His Honour reinforced his direction by saying at a later stage the element the Crown was obliged to prove was that the appellant ‘accompanied his demand with menaces and … that it was an unwarranted demand in that he either (a) did not have reasonable grounds for making it; or (b) did not believe that the use of menaces was a proper means of reinforcing it.’
The Crown was obliged to prove that the accused did not have reasonable grounds for making the demand or did not believe that the use of menaces was a proper means of reinforcing the demand. So much is apparent from s 87 of the Crimes Act 1958. The trial judge did say at one point that the Crown was required to prove that the accused did not believe he had reasonable grounds for making the
demand, but on two other occasions he said to the jury that it was sufficient for the Crown to prove that the accused did not have reasonable grounds for making the demand. The jury may well have taken the reiterated incorrect statement as being the law. Accordingly, I am o f the opinion that the trial miscarried.
For the foregoing reasons I am of the opinion that the appeal should be allowed and the conviction sustained by the appellant in the court below should be quashed. As the appellant has served the sentence imposed upon him, there is no utility in ordering a retrial. Accordingly I would direct that a verdict of acquittal be entered.

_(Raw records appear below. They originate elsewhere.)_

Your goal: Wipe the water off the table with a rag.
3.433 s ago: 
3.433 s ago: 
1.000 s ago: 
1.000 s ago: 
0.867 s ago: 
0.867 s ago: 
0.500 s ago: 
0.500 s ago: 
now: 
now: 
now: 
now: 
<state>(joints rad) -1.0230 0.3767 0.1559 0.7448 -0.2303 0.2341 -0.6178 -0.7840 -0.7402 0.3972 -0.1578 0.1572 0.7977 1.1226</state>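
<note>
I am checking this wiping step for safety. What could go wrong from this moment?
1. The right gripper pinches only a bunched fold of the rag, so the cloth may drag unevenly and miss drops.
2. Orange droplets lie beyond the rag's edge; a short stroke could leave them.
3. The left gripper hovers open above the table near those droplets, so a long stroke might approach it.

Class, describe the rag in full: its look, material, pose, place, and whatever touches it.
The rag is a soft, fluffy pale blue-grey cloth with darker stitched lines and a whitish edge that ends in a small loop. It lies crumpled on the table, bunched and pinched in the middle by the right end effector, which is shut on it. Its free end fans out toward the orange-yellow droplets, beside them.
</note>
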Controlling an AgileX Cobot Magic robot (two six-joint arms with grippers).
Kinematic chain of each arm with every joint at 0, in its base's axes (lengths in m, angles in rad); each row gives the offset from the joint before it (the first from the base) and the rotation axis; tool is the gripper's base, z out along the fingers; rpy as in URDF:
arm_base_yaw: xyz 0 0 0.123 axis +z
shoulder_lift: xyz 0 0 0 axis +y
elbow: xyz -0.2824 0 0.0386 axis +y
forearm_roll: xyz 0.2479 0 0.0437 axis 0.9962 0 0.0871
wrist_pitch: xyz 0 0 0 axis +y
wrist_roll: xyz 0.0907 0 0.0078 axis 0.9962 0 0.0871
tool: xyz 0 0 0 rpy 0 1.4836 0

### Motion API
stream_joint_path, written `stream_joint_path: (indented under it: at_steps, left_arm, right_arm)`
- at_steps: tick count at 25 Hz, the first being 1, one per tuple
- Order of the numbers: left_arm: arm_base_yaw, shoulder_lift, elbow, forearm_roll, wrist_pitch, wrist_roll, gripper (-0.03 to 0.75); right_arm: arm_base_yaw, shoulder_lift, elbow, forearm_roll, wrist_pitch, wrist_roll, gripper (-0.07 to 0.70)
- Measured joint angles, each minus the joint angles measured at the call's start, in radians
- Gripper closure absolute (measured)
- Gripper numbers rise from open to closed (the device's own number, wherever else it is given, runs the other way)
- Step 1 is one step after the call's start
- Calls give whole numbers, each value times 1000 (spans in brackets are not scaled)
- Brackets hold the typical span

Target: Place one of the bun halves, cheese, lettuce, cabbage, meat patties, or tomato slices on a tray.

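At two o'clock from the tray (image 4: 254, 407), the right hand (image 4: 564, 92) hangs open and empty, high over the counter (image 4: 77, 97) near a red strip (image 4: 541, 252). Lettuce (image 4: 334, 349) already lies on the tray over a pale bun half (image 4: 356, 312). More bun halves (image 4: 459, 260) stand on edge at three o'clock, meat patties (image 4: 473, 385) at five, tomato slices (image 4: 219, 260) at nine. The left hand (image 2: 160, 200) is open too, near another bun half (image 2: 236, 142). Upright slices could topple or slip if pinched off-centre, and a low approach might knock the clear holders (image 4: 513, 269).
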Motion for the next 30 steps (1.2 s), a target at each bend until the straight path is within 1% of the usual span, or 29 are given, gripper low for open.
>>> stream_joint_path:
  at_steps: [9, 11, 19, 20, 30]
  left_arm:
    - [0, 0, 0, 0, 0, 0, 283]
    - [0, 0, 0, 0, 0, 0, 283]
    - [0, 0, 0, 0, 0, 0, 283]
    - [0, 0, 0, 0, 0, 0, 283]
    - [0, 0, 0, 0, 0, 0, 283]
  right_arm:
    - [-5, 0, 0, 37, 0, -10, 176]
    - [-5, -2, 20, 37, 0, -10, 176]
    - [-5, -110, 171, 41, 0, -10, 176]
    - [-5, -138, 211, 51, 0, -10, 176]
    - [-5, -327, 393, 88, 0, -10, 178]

The verdict is not to be taken as a vindication of the position adopted by the appellant. Rather, it is simply a reflection of an error in the charge combined with the fact that the sentence has been served.
BONGIORNO JA:
I agree with the disposition proposed by Buchanan JA for the reasons his Honour has given.
WILLIAMS AJA:
I too agree.
BUCHANAN JA:
The order of the Court will be that the appeal is allowed, the conviction sustained by the appellant in the Court below is quashed and it is ordered that a verdict of acquittal be entered.